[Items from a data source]
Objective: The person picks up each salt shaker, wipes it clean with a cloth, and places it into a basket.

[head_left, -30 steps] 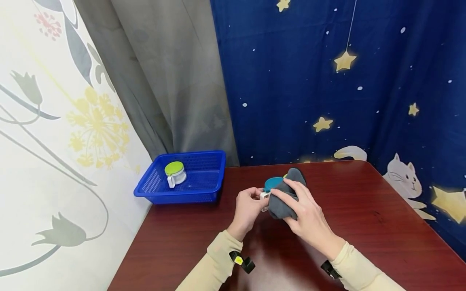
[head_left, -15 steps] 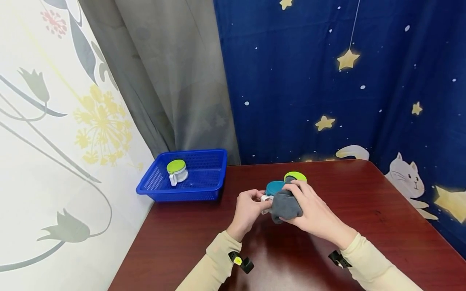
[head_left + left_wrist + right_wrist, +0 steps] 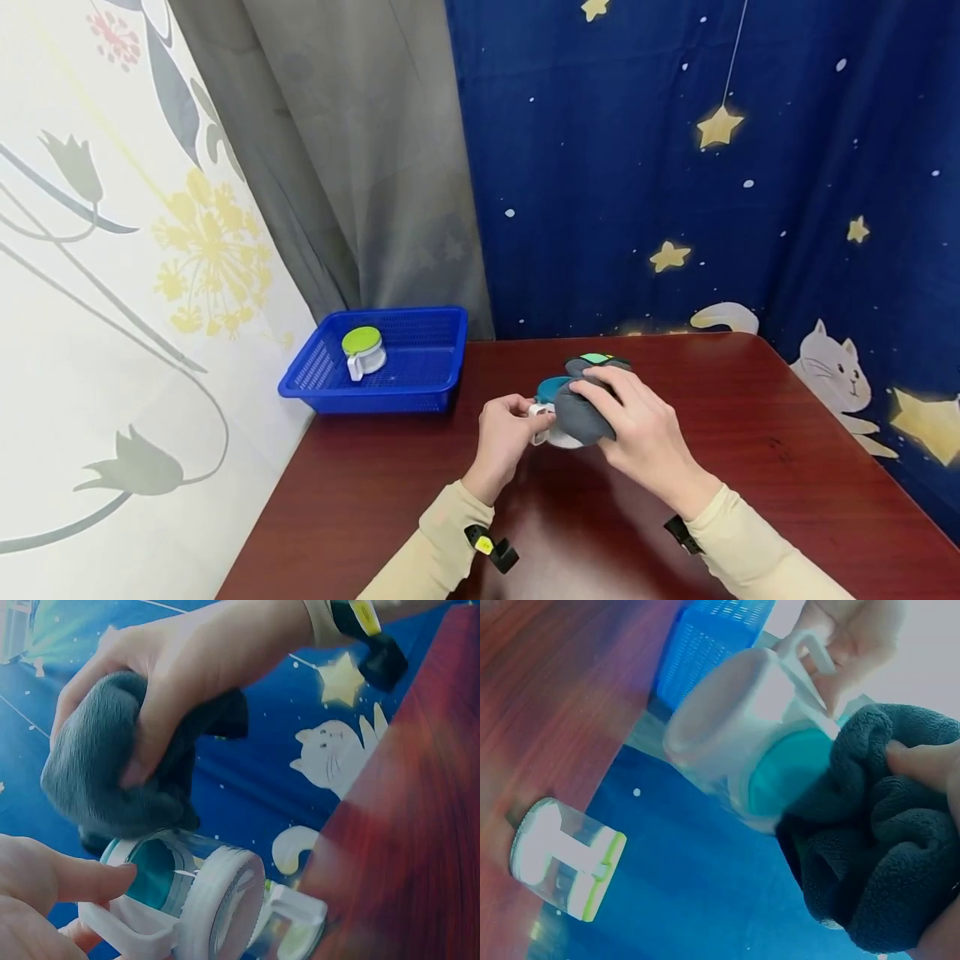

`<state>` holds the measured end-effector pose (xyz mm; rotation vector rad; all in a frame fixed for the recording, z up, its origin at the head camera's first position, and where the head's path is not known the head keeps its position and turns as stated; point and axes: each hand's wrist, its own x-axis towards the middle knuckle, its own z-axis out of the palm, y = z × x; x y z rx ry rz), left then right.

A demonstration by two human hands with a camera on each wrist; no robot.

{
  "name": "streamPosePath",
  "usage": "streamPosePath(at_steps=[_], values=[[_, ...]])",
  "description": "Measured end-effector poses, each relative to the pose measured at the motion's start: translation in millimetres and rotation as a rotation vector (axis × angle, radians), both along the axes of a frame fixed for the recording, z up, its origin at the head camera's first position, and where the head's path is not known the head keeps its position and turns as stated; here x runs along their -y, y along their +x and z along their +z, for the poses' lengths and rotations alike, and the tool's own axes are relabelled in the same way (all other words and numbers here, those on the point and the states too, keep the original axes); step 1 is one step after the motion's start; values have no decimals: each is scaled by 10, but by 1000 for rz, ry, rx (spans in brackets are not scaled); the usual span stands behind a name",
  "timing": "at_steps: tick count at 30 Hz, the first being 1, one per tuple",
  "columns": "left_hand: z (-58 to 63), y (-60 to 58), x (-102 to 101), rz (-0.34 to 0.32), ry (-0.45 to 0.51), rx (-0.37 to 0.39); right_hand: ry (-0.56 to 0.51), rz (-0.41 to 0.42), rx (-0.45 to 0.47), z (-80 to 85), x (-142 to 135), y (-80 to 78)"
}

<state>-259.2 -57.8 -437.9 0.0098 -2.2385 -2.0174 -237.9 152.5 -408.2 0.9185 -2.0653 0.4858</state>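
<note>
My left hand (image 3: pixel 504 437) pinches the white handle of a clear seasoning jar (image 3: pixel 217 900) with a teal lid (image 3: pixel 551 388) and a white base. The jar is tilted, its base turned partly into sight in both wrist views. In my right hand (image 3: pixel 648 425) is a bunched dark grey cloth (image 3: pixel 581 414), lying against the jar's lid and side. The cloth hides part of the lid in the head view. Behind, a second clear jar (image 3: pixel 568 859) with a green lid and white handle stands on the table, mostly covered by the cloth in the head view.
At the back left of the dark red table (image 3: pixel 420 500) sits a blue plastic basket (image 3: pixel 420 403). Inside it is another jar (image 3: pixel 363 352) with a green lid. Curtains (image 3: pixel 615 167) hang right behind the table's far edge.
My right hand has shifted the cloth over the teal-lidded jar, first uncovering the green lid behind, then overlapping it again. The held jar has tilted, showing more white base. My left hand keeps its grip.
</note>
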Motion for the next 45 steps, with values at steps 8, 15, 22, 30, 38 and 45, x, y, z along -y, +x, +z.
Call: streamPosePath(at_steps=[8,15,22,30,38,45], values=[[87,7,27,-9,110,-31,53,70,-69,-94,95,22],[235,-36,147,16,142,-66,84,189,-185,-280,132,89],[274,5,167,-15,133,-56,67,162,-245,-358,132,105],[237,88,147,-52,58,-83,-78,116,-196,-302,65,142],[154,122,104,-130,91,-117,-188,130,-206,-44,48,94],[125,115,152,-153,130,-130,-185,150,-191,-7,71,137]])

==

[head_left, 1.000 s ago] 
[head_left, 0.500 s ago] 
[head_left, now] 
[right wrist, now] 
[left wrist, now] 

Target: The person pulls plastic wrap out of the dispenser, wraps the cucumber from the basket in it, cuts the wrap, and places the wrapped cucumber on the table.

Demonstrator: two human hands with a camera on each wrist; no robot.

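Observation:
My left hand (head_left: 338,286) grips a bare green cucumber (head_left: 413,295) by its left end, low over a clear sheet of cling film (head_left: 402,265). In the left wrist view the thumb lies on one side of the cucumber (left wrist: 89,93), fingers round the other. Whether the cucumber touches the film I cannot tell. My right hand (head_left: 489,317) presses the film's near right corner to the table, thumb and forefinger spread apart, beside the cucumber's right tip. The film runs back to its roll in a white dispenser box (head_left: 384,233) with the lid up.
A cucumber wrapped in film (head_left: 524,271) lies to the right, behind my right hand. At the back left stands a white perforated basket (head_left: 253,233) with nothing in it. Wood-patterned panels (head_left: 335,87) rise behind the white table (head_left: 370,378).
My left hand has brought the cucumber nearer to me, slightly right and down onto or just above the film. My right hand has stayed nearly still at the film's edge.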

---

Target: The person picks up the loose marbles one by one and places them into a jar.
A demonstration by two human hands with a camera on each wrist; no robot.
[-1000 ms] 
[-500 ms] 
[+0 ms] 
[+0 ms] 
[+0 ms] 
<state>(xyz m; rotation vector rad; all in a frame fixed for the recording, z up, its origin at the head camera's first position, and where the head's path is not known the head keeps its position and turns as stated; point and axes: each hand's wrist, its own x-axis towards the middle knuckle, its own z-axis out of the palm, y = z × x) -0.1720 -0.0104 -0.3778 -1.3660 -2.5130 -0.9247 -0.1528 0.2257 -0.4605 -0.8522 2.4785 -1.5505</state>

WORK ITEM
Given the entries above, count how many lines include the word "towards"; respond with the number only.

WRITTEN SOLUTION
2